As soon as we have more information and details to share, we will make them available here. We will continue to talk with our engineering teams on a long-term solution which will hopefully allow for a more streamlined way to upload Creative Commons license videos to Commons.
Thank you all for your interest and your patience while we work to inform our contacts at YouTube on the importance of this issue and explore a way forward. The Foundation respects the position many of you have taken, and agree that any resolution with YouTube should capture both the spirit and stated intent of Creative Commons licenses.
@Varnet,
The last time I was on Youtube I saw that they have removed the possibility to publish videos in another free license than CC0. Youtube and Google are certainly anticipating a possible paid access to the Wikidata and commons APIs. They read Wikimedia grant strategy 2020-2030 as everyone...
I don't know if anyone share my point of view, but I have the feeling than we're on the way to lose the vision of the free software movement and maybe the soul of the initial WWW in wich Wikimedia movement is one of the most significant survivor ... The CC0 license (on wikidata and commons) is already a godsend for all companies that already have a monopoly on the users of online services. With CC0, they can use the work of Wikimedia projects' volunteers without legal problems for making new copyrighted services.
The free software movement, and the Wikimedia movement miss a tool to acomplish there mission : a CC.SA licence. Only the copyleft can ensure that a Wikimedia contributor will never have to use a Google accompt and thus become the company's commercial product in order to be able to effectively use the amount of work that he and other digital workers will have provided.
Here is the missed licence retired in 2004 for inadequate demand : https://creativecommons.org/licenses/sa/1.0/
Just curious if there is an update here? No rush of course!
I'm also facing this issue in my tool. It runs on Toolforge/k8s to detect new CC videos published by Arianespace, using YouTube API, and faces HTTP 429 errors too.
This is now affecting citoid too, we're unable to get metadata from the page to cite youtube videos in references :/ T254700
In T236446#5883909, @Varnent wrote: As soon as we have more information and details to share, we will make them available here. We will continue to talk with our engineering teams on a long-term solution which will hopefully allow for a more streamlined way to upload Creative Commons license videos to Commons.
This message from @Yael-weissburg on T254700: Citoid requests for YouTube metadata is giving 429: too many requests HTTP error was intended for this bug report:
In T254700#6510988, @Yael-weissburg wrote: Hello All, Yael here, Director of Strategic Partnerships at the Foundation. First, I want to apologize for the painfully long time it has taken me or anyone on my team to follow up from @Varnent's previous message.

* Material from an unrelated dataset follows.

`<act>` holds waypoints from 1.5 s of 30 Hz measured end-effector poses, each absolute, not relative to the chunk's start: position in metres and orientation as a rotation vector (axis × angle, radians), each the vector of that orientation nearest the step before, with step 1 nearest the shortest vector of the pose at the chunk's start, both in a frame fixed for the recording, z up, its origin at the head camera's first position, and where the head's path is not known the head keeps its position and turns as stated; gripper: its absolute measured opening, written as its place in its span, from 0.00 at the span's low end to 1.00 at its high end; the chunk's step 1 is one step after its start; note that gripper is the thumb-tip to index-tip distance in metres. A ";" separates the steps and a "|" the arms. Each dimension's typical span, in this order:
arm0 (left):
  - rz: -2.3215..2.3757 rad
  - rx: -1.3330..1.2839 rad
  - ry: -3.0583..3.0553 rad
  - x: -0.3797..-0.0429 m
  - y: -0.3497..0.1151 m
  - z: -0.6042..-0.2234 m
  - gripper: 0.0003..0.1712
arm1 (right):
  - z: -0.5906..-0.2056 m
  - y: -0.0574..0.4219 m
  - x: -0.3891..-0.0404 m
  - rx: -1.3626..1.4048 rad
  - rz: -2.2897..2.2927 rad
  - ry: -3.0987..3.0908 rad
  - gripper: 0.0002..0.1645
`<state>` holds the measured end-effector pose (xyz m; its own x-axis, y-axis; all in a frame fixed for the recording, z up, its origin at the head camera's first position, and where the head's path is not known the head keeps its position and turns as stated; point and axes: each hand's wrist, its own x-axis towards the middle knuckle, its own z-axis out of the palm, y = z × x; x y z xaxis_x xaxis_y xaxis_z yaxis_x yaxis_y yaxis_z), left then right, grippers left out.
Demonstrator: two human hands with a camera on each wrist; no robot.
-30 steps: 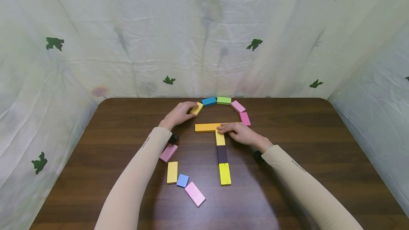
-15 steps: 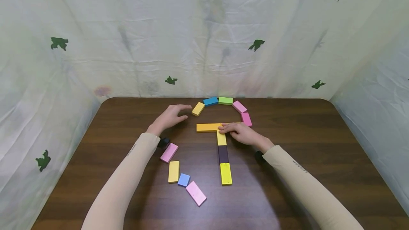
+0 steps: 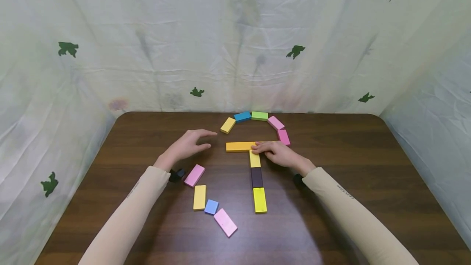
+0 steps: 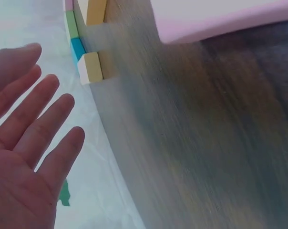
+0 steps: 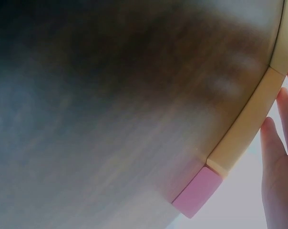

At first, the reason for the delay was ongoing (initially hopeful, productive-seeming) conversations with YouTube. More recently, the reason was... 2020 life getting in the way and me dropping the ball on communicate back to you all. Unfortunately, my update is not what I would have wanted to share. Despite ongoing conversations (involving folks from Partnerships, Product and Legal from both organizations), we were not able to reach any resolution in our discussions with YouTube about this issue, and, unfortunately, I do not expect any changes from them coming in the future. I'm personally disappointed about this, as I feel we offered them a potential way to work closely with the movement and support our mission with little risk or downside to their business. Unfortunately, they have chosen not to prioritize this at the moment. I'm sorry I don't have happier news, and thank you to all of you who continued to try to find a solution. Again, my apologies that I haven't been more communicative about this (and thanks to @bd808 for continuing to nudge me. Please don't hesitate to reach out to me directly at yweissburg@wikimedia.org if you have any questions. Cheers, Yael
Hello All,
Yael here, Director of Strategic Partnerships at the Foundation.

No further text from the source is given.